Simplify for precision

Question

I have an a set of equations to solve — details irrelevant — the result of which will be converted into PostScript, a 1980s printer-control language the only floating precision of which is single. Therefore I care about precision.
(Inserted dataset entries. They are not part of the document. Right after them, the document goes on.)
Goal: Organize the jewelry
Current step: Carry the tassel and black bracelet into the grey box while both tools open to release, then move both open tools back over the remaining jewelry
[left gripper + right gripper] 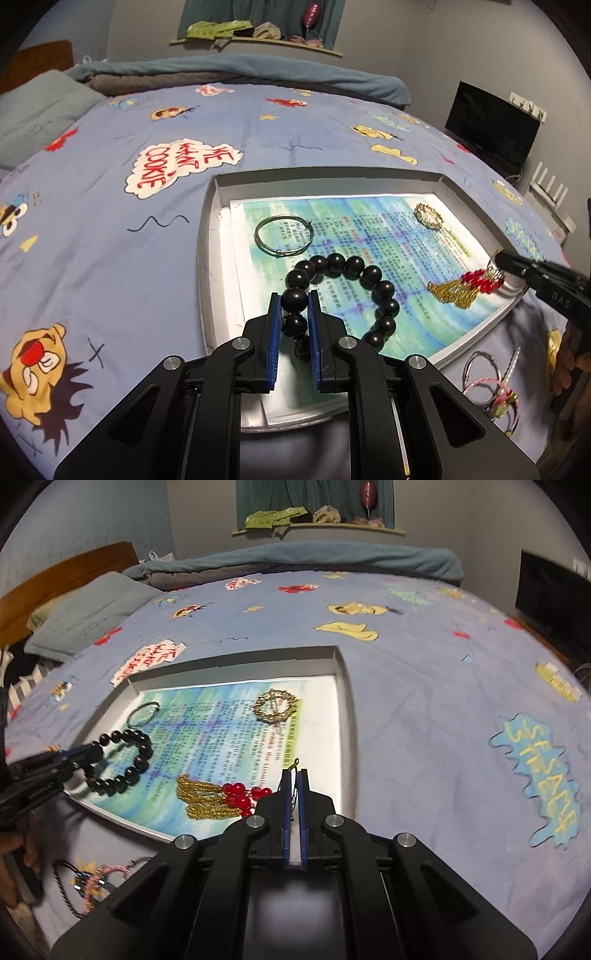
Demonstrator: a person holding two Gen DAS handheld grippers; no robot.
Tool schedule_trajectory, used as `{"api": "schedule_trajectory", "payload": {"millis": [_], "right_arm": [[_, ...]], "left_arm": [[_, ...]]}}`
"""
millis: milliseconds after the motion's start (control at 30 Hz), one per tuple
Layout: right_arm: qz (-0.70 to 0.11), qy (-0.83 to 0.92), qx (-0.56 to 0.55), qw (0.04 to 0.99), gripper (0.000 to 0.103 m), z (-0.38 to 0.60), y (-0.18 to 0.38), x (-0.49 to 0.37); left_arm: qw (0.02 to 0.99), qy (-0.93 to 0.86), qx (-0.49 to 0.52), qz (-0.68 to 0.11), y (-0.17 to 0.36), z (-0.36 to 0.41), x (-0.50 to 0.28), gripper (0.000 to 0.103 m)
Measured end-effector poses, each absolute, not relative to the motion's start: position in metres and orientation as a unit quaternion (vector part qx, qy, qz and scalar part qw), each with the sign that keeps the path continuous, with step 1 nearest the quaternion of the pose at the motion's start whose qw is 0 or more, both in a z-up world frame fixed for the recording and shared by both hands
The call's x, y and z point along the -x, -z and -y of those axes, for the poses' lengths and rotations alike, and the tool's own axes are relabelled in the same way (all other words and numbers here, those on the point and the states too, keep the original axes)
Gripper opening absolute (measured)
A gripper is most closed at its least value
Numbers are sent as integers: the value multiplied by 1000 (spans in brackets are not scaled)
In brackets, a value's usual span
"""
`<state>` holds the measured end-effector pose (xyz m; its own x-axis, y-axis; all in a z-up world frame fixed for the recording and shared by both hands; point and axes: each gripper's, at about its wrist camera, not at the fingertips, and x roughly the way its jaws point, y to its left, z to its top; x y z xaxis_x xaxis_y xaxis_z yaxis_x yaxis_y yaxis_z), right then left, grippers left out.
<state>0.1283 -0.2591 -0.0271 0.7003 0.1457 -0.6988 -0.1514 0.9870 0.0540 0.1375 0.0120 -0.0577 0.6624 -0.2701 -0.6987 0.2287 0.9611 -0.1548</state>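
A shallow grey tray (208,221) lined with printed paper lies on the bed. My left gripper (294,301) is shut on a black bead bracelet (354,266) whose loop rests in the tray; it also shows in the right wrist view (142,751). My right gripper (294,775) is shut on the thin hook of a red bead and gold tassel earring (221,795), which lies at the tray's near edge (465,286). A thin silver bangle (284,238) and a gold wreath brooch (275,706) lie in the tray.
Several braided cord bracelets (491,387) lie on the blue cartoon bedsheet (110,240) beside the tray. A pillow (92,609) and folded blanket sit at the bed's far end. A dark monitor (491,129) stands to the right.
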Motion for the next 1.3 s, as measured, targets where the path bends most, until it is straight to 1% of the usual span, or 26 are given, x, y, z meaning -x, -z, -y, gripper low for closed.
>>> {"api": "schedule_trajectory", "payload": {"millis": [100,267,333,400,533,600,633,667,733,800,833,867,900,967,1033,1067,1100,1133,1200,1267,1300], "right_arm": [[-370,-74,24,926,3,257,28,-124],[-370,-71,27,926,3,256,27,-125],[-371,-74,24,925,6,256,27,-125],[-371,-76,24,925,14,254,26,-124],[-366,-78,28,927,24,251,23,-120],[-361,-80,29,929,36,250,21,-118],[-359,-80,28,929,38,250,20,-117],[-357,-80,28,930,41,250,18,-116],[-352,-80,24,932,46,251,15,-115],[-347,-78,18,934,56,253,12,-112],[-342,-76,15,936,58,255,9,-110],[-340,-74,13,937,64,256,8,-109],[-337,-72,9,939,72,258,6,-108],[-328,-71,-1,942,79,263,1,-103],[-324,-69,-5,944,83,265,-3,-100],[-322,-69,-7,944,88,267,-5,-99],[-320,-71,-11,945,94,268,-7,-97],[-317,-73,-14,945,97,269,-9,-95],[-312,-76,-19,947,97,271,-13,-90],[-312,-76,-20,947,97,272,-16,-87],[-311,-75,-21,947,97,273,-18,-85]], "left_arm": [[913,134,11,-384,59,-9,-135,15],[916,130,-4,-380,60,-6,-134,15],[916,131,-3,-379,60,-6,-134,15],[916,135,0,-377,59,-7,-133,17],[918,139,-4,-372,58,-6,-130,21],[919,140,-7,-368,56,-5,-128,25],[921,141,-9,-364,55,-4,-126,32],[922,139,-10,-360,53,-4,-125,43],[926,135,-12,-351,49,-3,-122,54],[929,135,-5,-346,45,-5,-120,57],[929,134,-3,-346,44,-6,-119,59],[929,133,-1,-344,43,-7,-118,63],[930,132,1,-342,42,-7,-117,65],[932,129,2,-338,39,-8,-114,69],[934,130,5,-333,36,-9,-111,73],[936,129,6,-328,35,-10,-109,78],[937,127,7,-325,34,-10,-107,80],[938,125,8,-322,32,-11,-105,81],[940,123,10,-319,31,-12,-101,84],[941,113,12,-319,27,-14,-98,90],[941,111,16,-318,26,-15,-97,91]]}}
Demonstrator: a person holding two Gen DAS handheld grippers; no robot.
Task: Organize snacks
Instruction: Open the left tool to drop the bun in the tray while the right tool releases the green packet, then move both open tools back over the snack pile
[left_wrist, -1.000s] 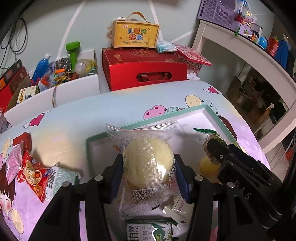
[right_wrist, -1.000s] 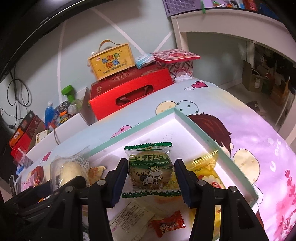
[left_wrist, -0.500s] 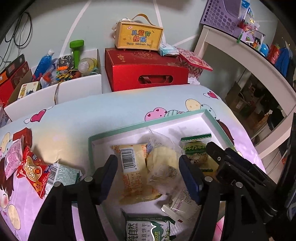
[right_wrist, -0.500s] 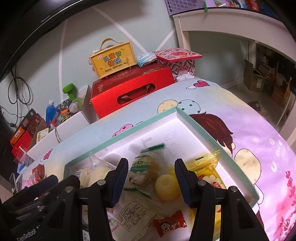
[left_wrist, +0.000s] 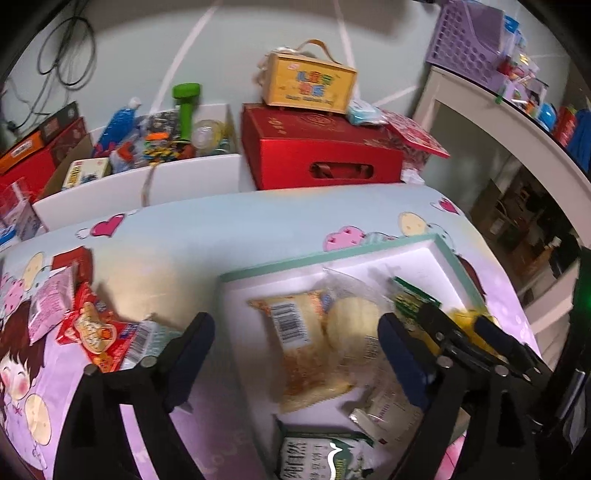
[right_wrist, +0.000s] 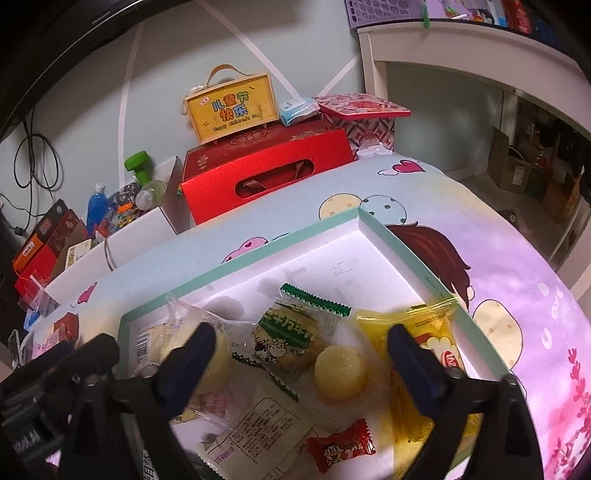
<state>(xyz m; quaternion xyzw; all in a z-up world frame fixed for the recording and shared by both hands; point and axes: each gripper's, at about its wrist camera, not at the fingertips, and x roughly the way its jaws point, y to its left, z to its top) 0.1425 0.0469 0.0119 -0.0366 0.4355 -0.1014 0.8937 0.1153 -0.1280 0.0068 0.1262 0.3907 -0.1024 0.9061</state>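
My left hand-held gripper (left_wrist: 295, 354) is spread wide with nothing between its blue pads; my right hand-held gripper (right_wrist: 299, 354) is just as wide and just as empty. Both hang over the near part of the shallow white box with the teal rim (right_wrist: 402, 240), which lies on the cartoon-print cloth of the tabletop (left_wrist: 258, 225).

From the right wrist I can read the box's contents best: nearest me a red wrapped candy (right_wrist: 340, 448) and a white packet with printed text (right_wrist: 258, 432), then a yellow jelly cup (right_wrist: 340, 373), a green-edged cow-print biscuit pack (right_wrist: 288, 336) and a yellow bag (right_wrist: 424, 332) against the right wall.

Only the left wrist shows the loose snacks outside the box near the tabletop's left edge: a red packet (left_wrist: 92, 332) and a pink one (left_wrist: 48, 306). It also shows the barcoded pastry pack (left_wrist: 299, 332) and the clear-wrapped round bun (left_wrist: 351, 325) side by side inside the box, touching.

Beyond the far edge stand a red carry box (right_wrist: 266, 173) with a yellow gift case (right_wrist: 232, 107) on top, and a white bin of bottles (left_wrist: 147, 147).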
Consider a simple case, in which there are floating-point variables (or parameters) x and y, and small integer parameters i and j (small in the sense that any relevant combination of i and j is below integer overflow). Consider the following:

(* Seven floating-point operations, four multiplies, three additions *)
ansA = 2 x i + 3 x j + 5 y i + 7 y j;
(* Seven floating-point operations, four multiplies, three additions *)
ansB = (2 x + 5 y) i + (3 x + 7 y) j;
(* Three floating-point operations, two multiplies, one addition *)
ansC = (2 i + 3 j) x + (5 i + 7 j) y;
And[ansA == ansB, ansA == ansC, ansB == ansC] // Simplify

Clearly, precision arguments favour the last of these. Please, how can Mathematica’s Simplify (or FullSimplify) best be commanded to find the precision-optimal expression? If relevant, I have four integers parameters, and three floating-point parameters.

Answer 1

I don't think MA can do this kind of optimization for such small expressions. But you can play with Compile in order to see how it is evaluated:

cf = Compile[{{x, _Real}, {y, _Real}, {i, _Integer}, {j, _Integer}}, 
             Evaluate@ansA, 
             "RuntimeOptions" -> "Speed", 
             CompilationOptions -> {"ExpressionOptimization" -> True}]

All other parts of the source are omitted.